[Data entries]
-=-=-=-=-

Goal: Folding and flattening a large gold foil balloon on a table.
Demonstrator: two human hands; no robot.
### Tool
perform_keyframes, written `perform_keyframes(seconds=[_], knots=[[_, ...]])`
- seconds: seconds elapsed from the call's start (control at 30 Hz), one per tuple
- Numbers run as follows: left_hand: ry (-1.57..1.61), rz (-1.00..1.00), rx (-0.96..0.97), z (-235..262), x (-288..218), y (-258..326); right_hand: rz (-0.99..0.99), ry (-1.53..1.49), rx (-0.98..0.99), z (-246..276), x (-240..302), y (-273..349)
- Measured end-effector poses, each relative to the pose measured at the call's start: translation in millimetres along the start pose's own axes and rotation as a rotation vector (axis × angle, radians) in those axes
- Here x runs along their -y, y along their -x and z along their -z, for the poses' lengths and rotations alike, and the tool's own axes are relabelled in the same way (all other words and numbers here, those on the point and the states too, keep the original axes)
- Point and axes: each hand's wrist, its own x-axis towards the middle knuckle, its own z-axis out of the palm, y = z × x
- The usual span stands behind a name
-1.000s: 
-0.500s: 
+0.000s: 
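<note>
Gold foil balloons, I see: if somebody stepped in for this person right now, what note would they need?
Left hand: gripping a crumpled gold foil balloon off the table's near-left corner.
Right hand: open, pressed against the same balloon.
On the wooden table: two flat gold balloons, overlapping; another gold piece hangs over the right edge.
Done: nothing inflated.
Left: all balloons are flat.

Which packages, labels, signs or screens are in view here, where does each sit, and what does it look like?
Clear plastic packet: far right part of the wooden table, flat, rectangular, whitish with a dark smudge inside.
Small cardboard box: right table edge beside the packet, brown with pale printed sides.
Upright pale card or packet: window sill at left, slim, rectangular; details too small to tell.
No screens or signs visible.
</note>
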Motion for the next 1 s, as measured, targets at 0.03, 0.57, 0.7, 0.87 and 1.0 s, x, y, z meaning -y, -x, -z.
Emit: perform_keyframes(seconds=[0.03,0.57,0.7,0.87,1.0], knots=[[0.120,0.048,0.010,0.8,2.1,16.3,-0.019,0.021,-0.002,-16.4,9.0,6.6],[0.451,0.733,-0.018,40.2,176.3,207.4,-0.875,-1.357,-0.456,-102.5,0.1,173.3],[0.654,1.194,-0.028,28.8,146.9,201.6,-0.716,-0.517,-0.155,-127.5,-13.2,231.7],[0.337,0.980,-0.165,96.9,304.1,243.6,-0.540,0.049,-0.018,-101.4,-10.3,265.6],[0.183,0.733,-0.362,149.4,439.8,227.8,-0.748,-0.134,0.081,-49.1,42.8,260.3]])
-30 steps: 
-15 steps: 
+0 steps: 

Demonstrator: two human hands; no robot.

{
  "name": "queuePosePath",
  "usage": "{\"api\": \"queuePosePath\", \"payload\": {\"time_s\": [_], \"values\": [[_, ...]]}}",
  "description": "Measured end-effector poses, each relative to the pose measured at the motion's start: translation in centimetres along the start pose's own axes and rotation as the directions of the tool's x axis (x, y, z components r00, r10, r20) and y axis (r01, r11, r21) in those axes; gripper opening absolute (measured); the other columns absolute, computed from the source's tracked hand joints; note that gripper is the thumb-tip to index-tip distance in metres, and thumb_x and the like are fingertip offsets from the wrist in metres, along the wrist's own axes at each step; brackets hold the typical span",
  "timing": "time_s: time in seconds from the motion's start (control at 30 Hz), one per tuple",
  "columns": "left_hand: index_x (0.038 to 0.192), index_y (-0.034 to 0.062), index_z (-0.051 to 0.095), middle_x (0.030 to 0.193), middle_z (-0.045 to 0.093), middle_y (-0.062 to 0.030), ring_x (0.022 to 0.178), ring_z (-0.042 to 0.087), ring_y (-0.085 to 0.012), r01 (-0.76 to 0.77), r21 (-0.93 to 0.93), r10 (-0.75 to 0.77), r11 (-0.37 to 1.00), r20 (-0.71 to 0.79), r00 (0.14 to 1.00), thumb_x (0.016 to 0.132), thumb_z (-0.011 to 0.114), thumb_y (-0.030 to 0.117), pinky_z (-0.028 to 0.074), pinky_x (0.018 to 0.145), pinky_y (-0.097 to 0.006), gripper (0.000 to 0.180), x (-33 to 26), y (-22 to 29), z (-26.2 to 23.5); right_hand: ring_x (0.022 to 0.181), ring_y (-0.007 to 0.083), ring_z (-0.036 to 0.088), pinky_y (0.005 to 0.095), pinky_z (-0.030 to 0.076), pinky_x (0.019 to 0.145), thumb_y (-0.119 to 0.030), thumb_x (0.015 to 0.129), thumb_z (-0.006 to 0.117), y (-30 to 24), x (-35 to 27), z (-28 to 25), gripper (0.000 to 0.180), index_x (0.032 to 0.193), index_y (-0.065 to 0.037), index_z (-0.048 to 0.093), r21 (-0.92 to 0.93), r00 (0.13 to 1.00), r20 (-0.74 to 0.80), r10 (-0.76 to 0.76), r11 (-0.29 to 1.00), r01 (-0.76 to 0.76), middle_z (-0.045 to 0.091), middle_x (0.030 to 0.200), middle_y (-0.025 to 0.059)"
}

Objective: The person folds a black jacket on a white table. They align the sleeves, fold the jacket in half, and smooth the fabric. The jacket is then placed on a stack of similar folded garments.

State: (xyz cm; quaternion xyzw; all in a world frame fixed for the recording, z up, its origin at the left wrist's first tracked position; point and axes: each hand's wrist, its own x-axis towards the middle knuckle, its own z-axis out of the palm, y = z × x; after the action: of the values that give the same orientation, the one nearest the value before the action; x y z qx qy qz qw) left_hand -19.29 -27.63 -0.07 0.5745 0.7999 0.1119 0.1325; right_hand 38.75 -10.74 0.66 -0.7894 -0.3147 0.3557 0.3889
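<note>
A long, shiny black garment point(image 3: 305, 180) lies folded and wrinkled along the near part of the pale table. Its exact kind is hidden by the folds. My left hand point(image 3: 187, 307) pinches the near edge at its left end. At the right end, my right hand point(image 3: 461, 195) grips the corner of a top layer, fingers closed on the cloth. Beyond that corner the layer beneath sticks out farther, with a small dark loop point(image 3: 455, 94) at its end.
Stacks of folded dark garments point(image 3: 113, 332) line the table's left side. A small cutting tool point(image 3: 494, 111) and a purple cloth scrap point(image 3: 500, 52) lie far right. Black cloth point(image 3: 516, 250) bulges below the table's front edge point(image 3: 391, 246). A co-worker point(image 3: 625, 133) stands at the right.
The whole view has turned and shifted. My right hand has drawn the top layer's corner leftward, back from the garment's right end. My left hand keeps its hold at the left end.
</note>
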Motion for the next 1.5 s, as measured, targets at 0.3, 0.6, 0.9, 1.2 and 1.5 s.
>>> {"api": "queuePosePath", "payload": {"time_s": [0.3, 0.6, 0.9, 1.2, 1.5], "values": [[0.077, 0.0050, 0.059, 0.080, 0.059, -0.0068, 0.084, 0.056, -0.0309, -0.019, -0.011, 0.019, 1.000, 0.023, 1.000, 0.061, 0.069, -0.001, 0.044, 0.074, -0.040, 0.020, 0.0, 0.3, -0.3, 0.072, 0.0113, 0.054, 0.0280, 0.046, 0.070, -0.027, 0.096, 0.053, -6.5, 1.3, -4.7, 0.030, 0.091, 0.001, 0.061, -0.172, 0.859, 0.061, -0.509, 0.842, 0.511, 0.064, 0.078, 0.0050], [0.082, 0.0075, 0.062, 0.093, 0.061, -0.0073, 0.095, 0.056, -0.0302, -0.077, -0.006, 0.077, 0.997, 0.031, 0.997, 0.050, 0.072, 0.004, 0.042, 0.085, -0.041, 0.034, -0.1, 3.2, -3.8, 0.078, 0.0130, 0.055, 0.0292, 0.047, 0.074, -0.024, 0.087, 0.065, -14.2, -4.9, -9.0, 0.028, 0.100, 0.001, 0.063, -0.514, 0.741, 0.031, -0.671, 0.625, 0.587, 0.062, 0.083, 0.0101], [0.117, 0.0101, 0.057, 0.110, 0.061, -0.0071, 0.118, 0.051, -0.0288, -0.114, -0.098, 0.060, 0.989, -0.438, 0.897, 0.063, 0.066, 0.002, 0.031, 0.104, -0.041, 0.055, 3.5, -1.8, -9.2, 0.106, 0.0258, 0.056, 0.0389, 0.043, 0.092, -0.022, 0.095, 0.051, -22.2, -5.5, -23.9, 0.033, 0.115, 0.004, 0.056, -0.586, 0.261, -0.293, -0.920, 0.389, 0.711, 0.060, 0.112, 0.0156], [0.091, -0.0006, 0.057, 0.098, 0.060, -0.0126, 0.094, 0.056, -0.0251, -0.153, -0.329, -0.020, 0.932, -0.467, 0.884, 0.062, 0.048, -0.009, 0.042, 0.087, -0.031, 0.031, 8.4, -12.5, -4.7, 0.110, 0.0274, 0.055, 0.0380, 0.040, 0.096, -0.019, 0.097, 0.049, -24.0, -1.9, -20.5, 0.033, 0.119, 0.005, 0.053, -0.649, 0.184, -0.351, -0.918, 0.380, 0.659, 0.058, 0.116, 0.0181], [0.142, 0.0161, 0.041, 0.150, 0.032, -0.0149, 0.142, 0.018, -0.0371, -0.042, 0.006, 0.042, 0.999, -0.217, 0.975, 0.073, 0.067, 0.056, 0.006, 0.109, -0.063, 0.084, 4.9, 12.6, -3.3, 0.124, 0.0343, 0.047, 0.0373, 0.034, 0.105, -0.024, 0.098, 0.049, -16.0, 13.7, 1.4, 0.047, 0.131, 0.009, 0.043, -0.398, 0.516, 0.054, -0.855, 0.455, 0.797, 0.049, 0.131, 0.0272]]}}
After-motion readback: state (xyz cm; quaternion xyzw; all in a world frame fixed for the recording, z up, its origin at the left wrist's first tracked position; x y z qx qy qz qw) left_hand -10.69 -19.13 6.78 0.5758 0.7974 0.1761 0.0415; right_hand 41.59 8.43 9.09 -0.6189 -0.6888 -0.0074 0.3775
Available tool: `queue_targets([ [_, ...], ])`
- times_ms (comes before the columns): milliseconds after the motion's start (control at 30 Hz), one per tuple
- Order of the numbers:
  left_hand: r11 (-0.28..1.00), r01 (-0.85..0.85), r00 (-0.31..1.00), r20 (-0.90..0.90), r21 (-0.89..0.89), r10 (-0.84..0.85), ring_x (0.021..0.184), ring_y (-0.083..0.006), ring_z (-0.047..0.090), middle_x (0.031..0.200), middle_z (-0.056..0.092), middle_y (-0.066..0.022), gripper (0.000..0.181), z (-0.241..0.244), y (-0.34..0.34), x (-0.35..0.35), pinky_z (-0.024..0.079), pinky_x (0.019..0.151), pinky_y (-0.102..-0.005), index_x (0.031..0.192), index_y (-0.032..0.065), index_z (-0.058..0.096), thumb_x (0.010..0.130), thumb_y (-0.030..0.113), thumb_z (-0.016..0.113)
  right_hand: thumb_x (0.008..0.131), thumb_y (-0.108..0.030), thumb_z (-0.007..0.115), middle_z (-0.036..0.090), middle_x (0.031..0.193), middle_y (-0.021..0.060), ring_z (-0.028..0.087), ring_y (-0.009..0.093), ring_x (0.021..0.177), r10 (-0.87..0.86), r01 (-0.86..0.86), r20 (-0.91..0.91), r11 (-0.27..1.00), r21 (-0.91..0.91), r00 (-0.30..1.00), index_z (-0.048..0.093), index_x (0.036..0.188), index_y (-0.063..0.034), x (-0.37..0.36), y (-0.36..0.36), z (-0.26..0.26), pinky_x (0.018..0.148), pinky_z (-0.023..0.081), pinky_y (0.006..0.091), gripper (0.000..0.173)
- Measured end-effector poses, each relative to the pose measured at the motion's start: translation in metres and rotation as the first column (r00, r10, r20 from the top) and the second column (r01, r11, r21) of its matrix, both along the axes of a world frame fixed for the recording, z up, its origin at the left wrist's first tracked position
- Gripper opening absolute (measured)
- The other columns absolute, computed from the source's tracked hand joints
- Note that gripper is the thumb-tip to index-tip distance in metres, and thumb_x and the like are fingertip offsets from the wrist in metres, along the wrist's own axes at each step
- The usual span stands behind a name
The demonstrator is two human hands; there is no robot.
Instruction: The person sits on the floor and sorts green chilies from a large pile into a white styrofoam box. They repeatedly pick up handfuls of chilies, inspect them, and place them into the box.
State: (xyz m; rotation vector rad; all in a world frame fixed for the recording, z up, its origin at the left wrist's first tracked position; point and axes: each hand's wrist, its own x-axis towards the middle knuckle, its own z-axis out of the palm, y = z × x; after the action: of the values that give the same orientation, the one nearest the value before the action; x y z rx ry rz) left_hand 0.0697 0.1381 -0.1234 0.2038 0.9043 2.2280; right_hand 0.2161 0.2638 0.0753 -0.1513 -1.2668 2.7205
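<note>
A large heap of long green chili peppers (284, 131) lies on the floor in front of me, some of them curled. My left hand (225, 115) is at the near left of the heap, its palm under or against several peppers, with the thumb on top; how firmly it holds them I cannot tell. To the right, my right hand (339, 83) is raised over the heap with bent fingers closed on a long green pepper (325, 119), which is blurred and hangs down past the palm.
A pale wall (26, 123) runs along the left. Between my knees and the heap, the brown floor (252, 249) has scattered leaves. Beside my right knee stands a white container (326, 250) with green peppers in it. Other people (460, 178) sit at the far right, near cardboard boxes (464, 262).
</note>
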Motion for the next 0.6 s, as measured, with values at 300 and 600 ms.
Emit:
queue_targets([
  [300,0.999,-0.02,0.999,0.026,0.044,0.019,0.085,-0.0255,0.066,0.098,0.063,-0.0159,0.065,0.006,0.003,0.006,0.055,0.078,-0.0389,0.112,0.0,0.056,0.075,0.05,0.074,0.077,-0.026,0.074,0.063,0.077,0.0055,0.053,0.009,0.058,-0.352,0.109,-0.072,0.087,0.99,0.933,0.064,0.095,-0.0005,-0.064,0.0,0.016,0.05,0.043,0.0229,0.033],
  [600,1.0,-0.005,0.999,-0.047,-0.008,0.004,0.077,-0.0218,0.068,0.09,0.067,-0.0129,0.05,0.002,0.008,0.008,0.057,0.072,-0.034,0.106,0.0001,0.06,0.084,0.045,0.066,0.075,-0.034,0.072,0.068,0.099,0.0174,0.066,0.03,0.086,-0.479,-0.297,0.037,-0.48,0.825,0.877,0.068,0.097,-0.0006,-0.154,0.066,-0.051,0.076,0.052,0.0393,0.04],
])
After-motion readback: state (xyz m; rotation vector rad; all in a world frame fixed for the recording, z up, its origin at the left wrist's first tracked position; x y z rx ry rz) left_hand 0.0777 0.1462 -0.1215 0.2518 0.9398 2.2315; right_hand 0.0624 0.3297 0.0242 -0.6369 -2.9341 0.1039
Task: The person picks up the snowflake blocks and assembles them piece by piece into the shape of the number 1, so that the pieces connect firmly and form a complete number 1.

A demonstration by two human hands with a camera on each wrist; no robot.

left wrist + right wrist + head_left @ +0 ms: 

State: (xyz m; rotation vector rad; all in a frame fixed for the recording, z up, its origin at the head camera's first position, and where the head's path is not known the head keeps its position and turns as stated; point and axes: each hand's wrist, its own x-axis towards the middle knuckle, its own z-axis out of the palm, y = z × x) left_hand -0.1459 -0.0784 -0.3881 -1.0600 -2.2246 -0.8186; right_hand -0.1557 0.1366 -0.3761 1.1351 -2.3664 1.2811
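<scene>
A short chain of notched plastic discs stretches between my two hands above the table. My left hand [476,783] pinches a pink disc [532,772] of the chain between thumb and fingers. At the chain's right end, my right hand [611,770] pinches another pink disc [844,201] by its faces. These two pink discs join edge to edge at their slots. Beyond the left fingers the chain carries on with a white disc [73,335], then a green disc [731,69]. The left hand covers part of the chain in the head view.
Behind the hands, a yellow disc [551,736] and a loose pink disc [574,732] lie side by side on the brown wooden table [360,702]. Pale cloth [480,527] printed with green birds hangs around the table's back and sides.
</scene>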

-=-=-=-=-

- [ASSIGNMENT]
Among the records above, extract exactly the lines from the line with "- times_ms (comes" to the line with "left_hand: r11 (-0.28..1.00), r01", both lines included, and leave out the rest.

- [REPLY]
- times_ms (comes before the columns): milliseconds after the motion's start (control at 30 Hz), one per tuple
- Order of the numbers:
  left_hand: r11 (-0.28..1.00), r01 (-0.85..0.85), r00 (-0.31..1.00), r20 (-0.90..0.90), r21 (-0.89..0.89), r10 (-0.84..0.85), ring_x (0.021..0.184), ring_y (-0.083..0.006), ring_z (-0.047..0.090), middle_x (0.031..0.200), middle_z (-0.056..0.092), middle_y (-0.066..0.022), gripper (0.000..0.181), z (-0.241..0.244), y (-0.34..0.34), x (-0.35..0.35), pinky_z (-0.024..0.079), pinky_x (0.019..0.151), pinky_y (-0.102..-0.005), index_x (0.031..0.192), index_y (-0.032..0.065), index_z (-0.058..0.096), thumb_x (0.010..0.130), thumb_y (-0.030..0.113), thumb_z (-0.016..0.113)

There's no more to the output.